→ EXERCISE PROMPT
Go through the listing below and count each line with the word "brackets" in it; return only the count.

******

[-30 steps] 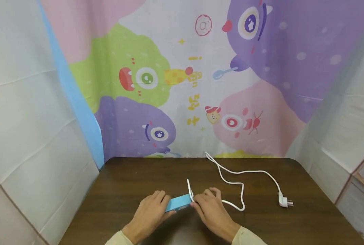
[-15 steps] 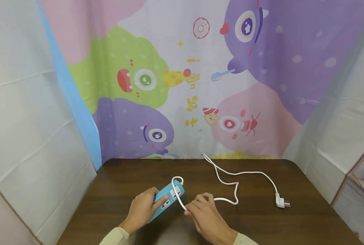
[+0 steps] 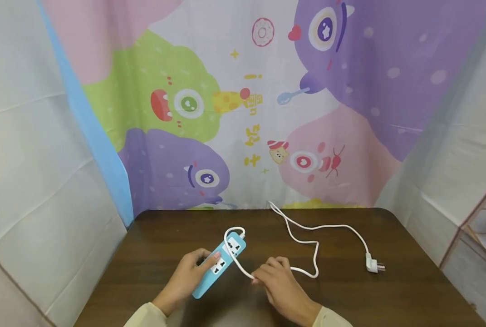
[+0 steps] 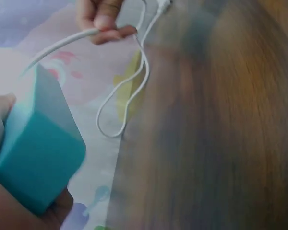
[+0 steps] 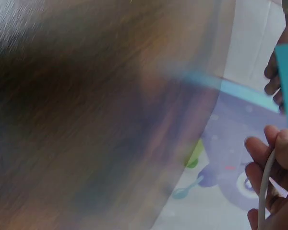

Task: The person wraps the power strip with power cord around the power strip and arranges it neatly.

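Observation:
A light-blue power strip (image 3: 207, 280) with white sockets slants across the near middle of the head view. My left hand (image 3: 184, 278) grips it from the left side, thumb over its socket face. From its far end a white cord (image 3: 238, 265) loops back over the sockets and runs to my right hand (image 3: 282, 287), which pinches it between thumb and fingers. In the left wrist view the strip's plain end (image 4: 48, 153) faces the camera, fingers wrapped around it. The right wrist view shows the cord (image 5: 265, 191) passing along my right fingers.
Beyond my right hand the rest of the cord bends over the dark wooden table (image 3: 157, 231) towards its back edge. It ends in a white plug (image 3: 374, 264) at the right. A printed cartoon curtain (image 3: 193, 154) hangs behind the table.
My left hand has turned the power strip so its socket face shows and it slants away from me. The right hand has drawn slightly apart from it, still pinching the cord.

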Available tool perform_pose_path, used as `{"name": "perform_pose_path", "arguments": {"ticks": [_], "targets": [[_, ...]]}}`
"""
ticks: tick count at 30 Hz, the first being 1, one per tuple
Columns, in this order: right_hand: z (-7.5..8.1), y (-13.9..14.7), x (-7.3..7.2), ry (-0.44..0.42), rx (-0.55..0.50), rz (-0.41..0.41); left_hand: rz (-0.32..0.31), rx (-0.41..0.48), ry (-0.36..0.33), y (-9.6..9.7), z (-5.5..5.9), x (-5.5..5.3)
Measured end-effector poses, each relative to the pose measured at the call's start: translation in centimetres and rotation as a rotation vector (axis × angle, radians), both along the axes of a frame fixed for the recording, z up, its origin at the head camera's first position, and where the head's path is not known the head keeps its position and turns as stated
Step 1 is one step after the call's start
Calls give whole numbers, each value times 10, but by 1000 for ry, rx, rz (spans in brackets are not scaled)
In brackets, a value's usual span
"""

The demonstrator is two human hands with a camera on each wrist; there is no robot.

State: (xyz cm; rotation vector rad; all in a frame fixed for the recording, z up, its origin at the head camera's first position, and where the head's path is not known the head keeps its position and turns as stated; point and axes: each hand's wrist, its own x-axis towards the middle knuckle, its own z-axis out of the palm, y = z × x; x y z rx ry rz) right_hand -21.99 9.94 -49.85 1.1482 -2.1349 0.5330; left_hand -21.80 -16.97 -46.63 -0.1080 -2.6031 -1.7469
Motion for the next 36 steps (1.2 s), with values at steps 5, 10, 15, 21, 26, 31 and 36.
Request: {"name": "perform_pose_path", "arguments": {"ticks": [5,10,15,21,26,31,36], "targets": [[-2,6,-6,-85,8,78,-95,72,-59,-8,2,3],[-3,10,-11,-84,61,143,-231,55,-76,-14,6,7],[-3,13,-14,-56,91,160,-384,39,-81,-18,8,12],[-2,13,-13,-58,135,132,-580,32,-74,-18,-1,15],[0,15,-13,-135,128,74,-705,-79,71,-10,-6,13],[1,13,-12,-160,93,27,-707,-350,310,1,-6,14],[3,7,-8,-196,76,3,-623,-535,329,6,-7,17]]}}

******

→ SOLUTION TO THE PROBLEM
2